> **TASK TO COMPLETE**
Read the lines below. Copy out any that hold the string "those".

> **AVAILABLE DATA**
※ ※ ※

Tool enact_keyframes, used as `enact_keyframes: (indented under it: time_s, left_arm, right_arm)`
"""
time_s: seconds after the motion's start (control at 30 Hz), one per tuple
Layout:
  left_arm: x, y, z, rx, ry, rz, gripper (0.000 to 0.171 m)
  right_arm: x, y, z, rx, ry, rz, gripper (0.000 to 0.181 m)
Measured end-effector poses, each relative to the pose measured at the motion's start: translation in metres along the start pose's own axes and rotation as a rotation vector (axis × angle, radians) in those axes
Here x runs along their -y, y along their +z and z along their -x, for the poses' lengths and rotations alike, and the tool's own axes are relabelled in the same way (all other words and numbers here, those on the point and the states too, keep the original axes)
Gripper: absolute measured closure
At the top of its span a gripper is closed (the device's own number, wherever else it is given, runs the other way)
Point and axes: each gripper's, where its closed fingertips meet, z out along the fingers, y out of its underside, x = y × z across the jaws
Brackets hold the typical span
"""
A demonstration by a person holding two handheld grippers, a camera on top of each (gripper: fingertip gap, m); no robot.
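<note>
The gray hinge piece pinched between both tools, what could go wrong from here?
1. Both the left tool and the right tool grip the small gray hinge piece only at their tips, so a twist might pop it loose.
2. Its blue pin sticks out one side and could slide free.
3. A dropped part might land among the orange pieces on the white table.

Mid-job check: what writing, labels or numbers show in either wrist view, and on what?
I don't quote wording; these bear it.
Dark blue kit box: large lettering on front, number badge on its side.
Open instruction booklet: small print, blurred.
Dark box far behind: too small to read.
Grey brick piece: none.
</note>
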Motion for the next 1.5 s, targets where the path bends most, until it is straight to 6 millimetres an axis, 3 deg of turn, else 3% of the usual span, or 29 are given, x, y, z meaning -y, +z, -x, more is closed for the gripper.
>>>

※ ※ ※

> **OUTPUT OF THE TASK**
Measured end-effector poses, each relative to the pose measured at the motion's start: translation in metres along the start pose's own axes and rotation as a rotation vector (axis × angle, radians) in those axes
Here x runs along their -y, y along their +z and z along their -x, for the poses' lengths and rotations alike, and the tool's own axes are relabelled in the same way (all other words and numbers here, those on the point and the states too, keep the original axes)

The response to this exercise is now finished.